**WORK ORDER**
Omit the pictures. Print each entry below exactly.

* * *

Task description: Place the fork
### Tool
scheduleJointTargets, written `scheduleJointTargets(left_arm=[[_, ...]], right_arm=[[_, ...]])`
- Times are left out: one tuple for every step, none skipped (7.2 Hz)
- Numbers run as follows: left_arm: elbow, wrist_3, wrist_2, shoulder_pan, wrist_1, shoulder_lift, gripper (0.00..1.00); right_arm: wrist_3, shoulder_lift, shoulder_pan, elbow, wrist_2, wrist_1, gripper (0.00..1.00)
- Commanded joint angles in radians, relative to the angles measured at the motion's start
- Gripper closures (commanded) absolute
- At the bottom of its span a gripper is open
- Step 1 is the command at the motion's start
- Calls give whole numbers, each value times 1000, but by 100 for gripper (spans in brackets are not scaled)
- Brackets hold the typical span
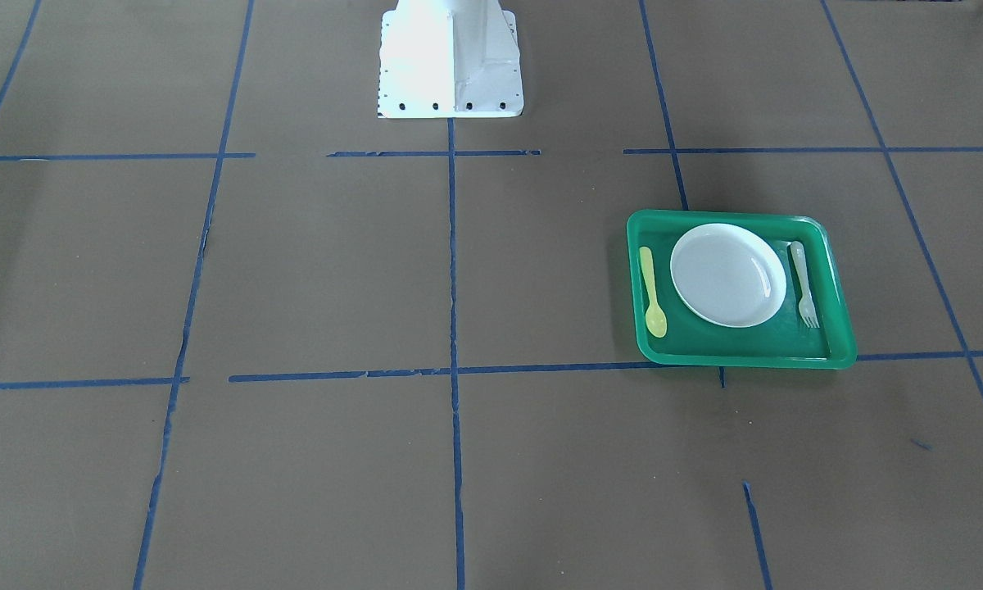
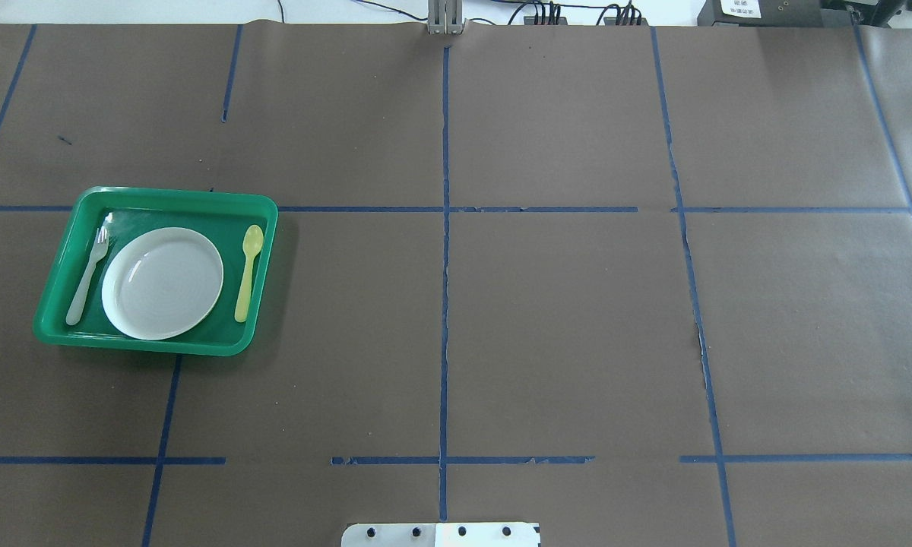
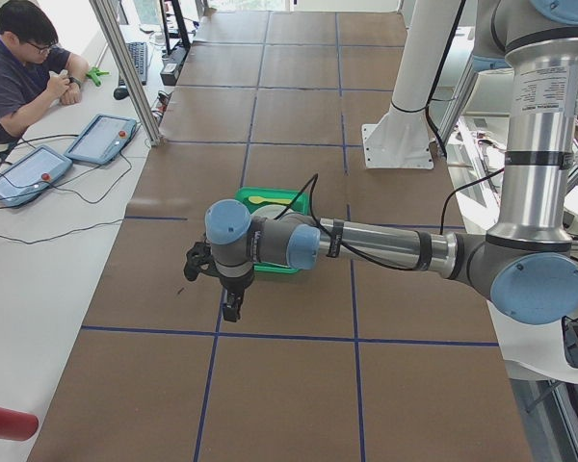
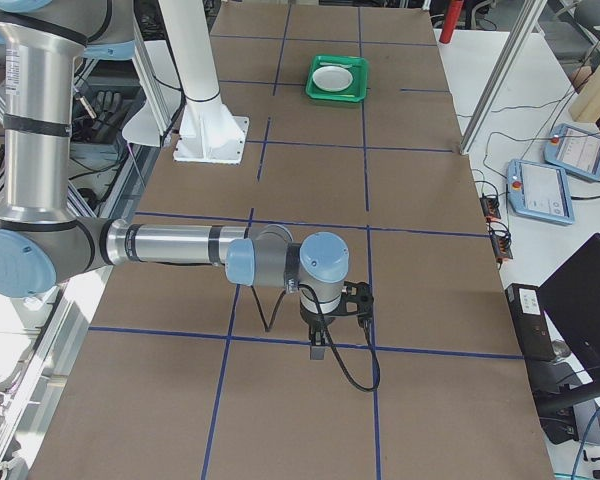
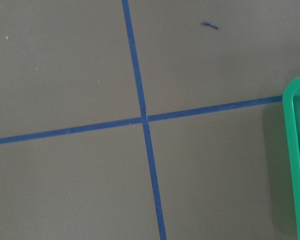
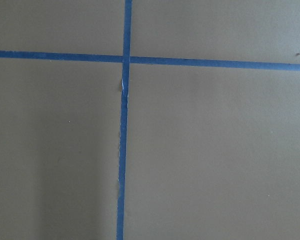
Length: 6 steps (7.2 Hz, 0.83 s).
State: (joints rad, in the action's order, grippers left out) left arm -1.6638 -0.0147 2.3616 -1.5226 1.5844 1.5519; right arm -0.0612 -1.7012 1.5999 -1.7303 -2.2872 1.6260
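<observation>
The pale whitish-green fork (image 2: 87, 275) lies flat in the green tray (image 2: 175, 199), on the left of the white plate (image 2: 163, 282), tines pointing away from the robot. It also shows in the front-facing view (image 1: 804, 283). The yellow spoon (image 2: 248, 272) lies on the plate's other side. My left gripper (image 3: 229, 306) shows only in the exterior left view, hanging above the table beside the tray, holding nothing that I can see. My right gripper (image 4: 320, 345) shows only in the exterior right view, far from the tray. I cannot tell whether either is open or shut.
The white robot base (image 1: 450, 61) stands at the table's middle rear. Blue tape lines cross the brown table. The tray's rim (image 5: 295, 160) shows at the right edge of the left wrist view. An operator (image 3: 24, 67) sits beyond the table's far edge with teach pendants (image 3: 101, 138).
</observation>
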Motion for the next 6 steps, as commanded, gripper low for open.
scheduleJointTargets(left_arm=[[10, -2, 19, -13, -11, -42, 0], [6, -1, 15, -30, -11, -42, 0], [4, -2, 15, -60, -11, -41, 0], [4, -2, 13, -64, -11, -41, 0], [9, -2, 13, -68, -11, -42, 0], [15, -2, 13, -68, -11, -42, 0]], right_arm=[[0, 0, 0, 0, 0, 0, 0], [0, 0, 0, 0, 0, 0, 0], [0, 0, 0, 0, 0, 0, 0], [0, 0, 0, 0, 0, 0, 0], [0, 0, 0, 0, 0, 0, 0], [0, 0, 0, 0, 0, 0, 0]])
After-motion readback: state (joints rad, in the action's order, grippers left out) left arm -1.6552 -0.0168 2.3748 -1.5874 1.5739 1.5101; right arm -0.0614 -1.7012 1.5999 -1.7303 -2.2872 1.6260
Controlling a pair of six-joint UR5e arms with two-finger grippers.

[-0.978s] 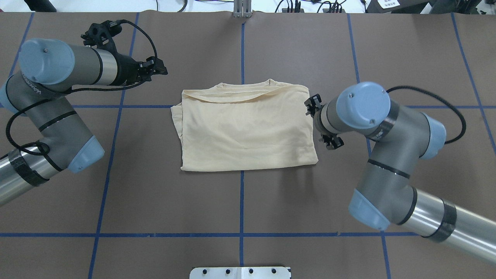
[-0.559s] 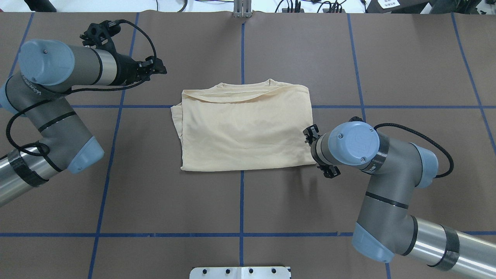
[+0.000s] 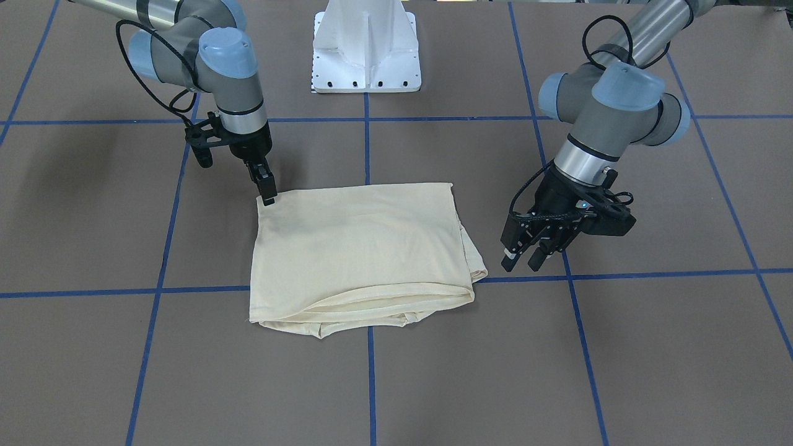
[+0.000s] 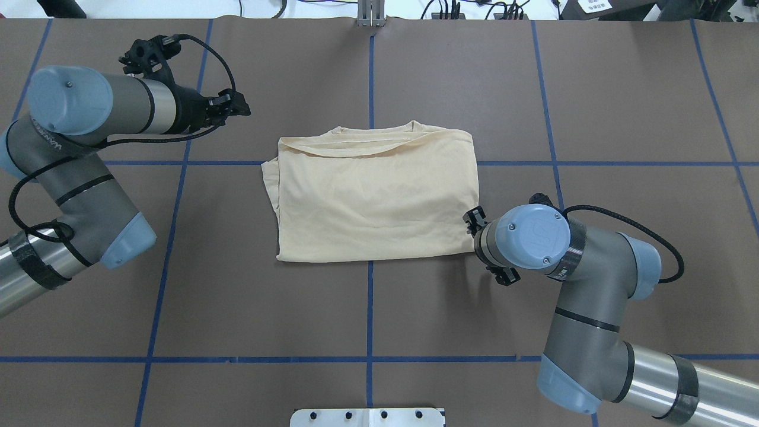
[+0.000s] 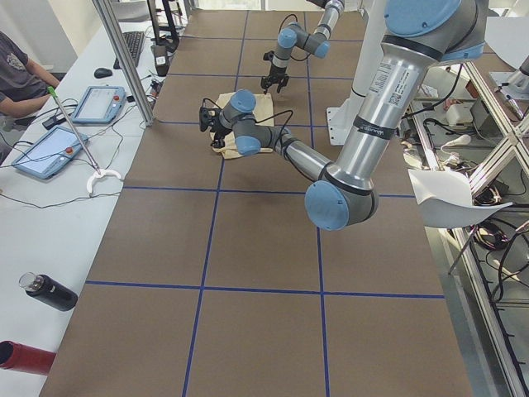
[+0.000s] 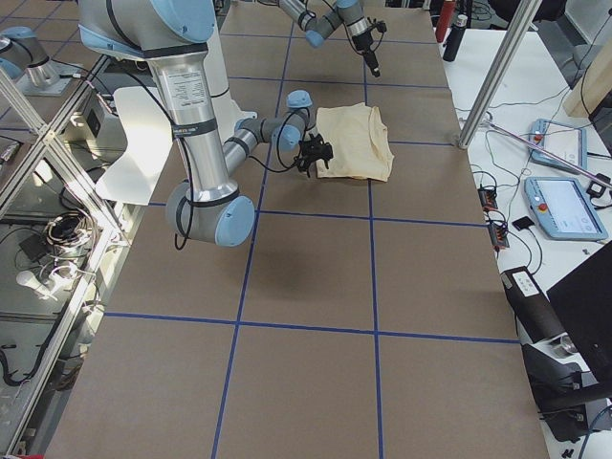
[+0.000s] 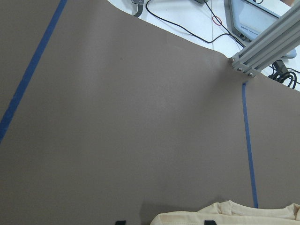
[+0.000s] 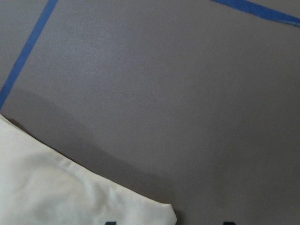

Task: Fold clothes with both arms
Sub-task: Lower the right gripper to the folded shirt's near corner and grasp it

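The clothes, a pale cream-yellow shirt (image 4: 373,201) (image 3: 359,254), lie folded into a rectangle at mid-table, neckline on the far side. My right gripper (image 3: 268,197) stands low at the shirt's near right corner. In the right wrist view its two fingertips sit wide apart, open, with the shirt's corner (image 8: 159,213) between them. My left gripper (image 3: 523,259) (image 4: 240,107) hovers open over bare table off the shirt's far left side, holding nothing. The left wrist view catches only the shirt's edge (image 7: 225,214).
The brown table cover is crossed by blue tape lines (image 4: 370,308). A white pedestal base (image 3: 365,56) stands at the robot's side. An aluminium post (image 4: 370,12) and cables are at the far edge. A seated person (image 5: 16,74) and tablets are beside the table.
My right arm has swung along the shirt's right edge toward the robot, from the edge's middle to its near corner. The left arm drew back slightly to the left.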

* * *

**YOUR RESPONSE**
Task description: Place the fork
### Tool
scheduleJointTargets, written `scheduleJointTargets(left_arm=[[_, ...]], right_arm=[[_, ...]])`
- Times are left out: one tuple for every step, none skipped (7.2 Hz)
- Numbers run as follows: left_arm: elbow, wrist_3, wrist_2, shoulder_pan, wrist_1, shoulder_lift, gripper (0.00..1.00); right_arm: wrist_3, shoulder_lift, shoulder_pan, elbow, wrist_2, wrist_1, gripper (0.00..1.00)
- Commanded joint angles in radians, relative to the angles measured at the motion's start
- Gripper closures (commanded) absolute
- At the bottom of its span a gripper is open
- Step 1 is the command at the motion's start
- Calls give whole numbers, each value times 1000, but by 100 for gripper (spans in brackets are not scaled)
- Brackets hold the typical span
Length: 6 steps (7.2 Hz, 0.83 s).
State: (joints rad, in the action's order, grippers left out) left arm -1.6638 -0.0147 2.3616 -1.5226 1.5844 1.5519; right arm -0.0612 -1.7012 1.5999 -1.7303 -2.2872 1.6260
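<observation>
The pale whitish-green fork (image 2: 87, 275) lies flat in the green tray (image 2: 175, 199), on the left of the white plate (image 2: 163, 282), tines pointing away from the robot. It also shows in the front-facing view (image 1: 804, 283). The yellow spoon (image 2: 248, 272) lies on the plate's other side. My left gripper (image 3: 229, 306) shows only in the exterior left view, hanging above the table beside the tray, holding nothing that I can see. My right gripper (image 4: 320, 345) shows only in the exterior right view, far from the tray. I cannot tell whether either is open or shut.
The white robot base (image 1: 450, 61) stands at the table's middle rear. Blue tape lines cross the brown table. The tray's rim (image 5: 295, 160) shows at the right edge of the left wrist view. An operator (image 3: 24, 67) sits beyond the table's far edge with teach pendants (image 3: 101, 138).
</observation>
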Motion for the next 6 steps, as commanded, gripper low for open.
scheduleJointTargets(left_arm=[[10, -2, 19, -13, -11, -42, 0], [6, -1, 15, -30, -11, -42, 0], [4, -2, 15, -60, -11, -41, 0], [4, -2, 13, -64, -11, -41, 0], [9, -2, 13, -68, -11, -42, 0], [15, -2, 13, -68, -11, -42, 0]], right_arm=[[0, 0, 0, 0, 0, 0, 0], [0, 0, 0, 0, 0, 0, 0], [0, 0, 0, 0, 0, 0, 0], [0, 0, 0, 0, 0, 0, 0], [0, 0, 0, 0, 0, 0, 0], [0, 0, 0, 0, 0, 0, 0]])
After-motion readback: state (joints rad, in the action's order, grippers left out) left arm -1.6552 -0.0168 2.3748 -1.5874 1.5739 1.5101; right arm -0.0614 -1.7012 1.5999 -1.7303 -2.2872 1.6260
Controlling a pair of six-joint UR5e arms with two-finger grippers.

[-0.978s] 
[-0.559s] 
[+0.000s] 
[+0.000s] 
[+0.000s] 
[+0.000s] 
[+0.000s] 
[+0.000s] 

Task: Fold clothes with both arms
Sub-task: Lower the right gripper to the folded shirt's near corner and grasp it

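The clothes, a pale cream-yellow shirt (image 4: 373,201) (image 3: 359,254), lie folded into a rectangle at mid-table, neckline on the far side. My right gripper (image 3: 268,197) stands low at the shirt's near right corner. In the right wrist view its two fingertips sit wide apart, open, with the shirt's corner (image 8: 159,213) between them. My left gripper (image 3: 523,259) (image 4: 240,107) hovers open over bare table off the shirt's far left side, holding nothing. The left wrist view catches only the shirt's edge (image 7: 225,214).
The brown table cover is crossed by blue tape lines (image 4: 370,308). A white pedestal base (image 3: 365,56) stands at the robot's side. An aluminium post (image 4: 370,12) and cables are at the far edge. A seated person (image 5: 16,74) and tablets are beside the table.
My right arm has swung along the shirt's right edge toward the robot, from the edge's middle to its near corner. The left arm drew back slightly to the left.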

The exercise requires no additional content.